HMAS Brisbane (I) Departing Sydney on 2 May 1935.  RAN image

We might be forgiven for focussing hereafter in some detail on her namesake, HMAS Brisbane (II), for her legacy is still firmly in the minds of many of us here. Furthermore, substantial and significant traces of her are to be found on and off-shore in south-east Queensland, and proudly on display here in this hallowed place.  She was built in the United States of America and commissioned there in 1967, the third of three Perth Class guided missile destroyers built to the design of the United States Navy’s very successful Charles F Adams Class, but with some modifications.

She and her sister ships, Perth and Hobart, brought to the Royal Australian Navy new technologies of automation and computerisation and, for the first time, a real and potent surface-to-air missile system and, to be personally parochial, a medium-range gunnery system that worked.  She was destined to give 34 years of remarkable service to the nation and the memory of her found a place of genuine and deep affection within the hearts of all who served in her.
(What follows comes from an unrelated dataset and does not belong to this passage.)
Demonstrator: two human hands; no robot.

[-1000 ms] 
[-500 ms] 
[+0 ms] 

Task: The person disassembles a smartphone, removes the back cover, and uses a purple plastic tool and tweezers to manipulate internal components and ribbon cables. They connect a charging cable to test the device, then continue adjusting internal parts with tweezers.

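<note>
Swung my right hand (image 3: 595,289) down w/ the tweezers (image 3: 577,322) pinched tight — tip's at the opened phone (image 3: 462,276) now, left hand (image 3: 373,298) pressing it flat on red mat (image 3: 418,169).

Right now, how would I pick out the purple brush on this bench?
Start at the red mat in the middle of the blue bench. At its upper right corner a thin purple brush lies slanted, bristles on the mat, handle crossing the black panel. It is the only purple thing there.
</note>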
Soon after commissioning, she was to be tested in the Vietnam War where her extremely professional and effective contributions in two seven-month deployments in 1969 and 1971 to that troubled theatre drew high praise.  A measure of that involvement was that she fired some 14,000 rounds (or 435 tonnes) of high explosive 5-inch ammunition from her two gun mounts while operating on what was known as the Vietnam Gunline.  In that war, her tactical call-sign aptly was Flamboyant and she concluded replenishment at sea evolutions from supply ships with an appropriate, loud-speaker blaring, replaying of the Credence Clearwater Revival hit-song Proud Mary.  In this context, I am pleased to acknowledge the presence with us today of my commanding officer at the time of the second deployment to Vietnam 44 years ago, the then Captain Geoffrey Loosli CBE, now Rear Admiral (Retired)[1].
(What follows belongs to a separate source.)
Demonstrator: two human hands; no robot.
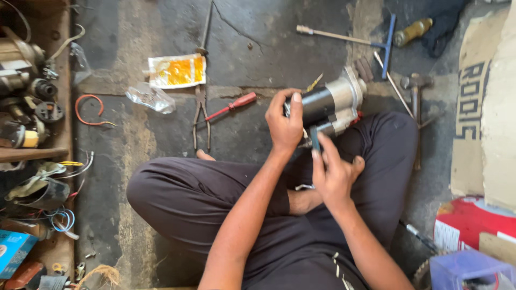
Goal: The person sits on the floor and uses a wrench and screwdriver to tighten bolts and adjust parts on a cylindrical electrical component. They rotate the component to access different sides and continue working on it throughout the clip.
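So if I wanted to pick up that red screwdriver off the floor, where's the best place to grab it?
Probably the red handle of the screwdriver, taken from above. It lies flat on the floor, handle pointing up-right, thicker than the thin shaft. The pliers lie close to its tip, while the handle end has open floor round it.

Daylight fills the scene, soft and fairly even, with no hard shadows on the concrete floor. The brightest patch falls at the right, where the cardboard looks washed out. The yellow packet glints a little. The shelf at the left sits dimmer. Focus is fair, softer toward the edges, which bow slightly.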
The ship again would be committed to combat operations twenty years later in the First Gulf War where she served once more with distinction.  I pay homage to her commanding officer in that conflict, the now retired Vice Admiral Chris Ritchie AO and former Chief of Navy.  He also is with us today.  By this time, the ship was well known in, and beyond the Fleet, as The Steel Cat.  Towards the end of her working life, still bristling with pride, she remained a unique operationally capable unit of the Royal Australian Navy with an unmatched weapons suite and associated command, control and communications combat data system.  That capability, and much more, will be returned to the Royal Australian Navy when a newly-named HMAS Brisbane (III) is commissioned within the next few years.  She will be one of three large and powerful air-warfare destroyers being built here in Australia.
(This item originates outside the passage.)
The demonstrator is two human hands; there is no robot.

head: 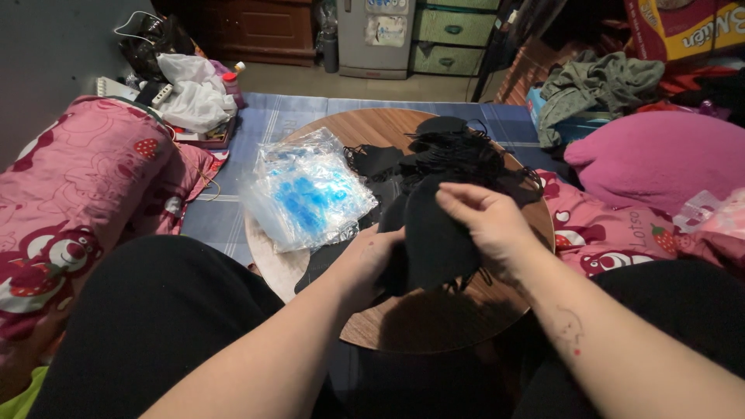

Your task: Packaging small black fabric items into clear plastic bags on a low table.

Allow me to close on a somewhat sombre note, but with uplifting undertones.  All sailors die; some in the red flash of battle, some in the white cold of a nursing home.  In the vigour of youth, or the infirmity of age, all will eventually die.  But the Royal Australian Navy lives on, and every sailor who ever lived, and served in that navy, is living still within its heritage.

We sailors here understand this, for we are the progeny of that navy and thus the custodians, if you will, of the memory of the two fine ships about to be honoured in the grounds of this venerated place.  It is that link which gives us a sense of belonging to something that will outlive our own mortality.

The experiences and camaraderie we once shared afloat remain manifest, here and now, but one day, all of us will get separated from each other; we will miss our conversations of everything and nothing; the dreams that we had.  Days will pass by, months, years, until this contact becomes rare. Eventually, our children and grandchildren will see our navy photographs and ask, “Who are these people?”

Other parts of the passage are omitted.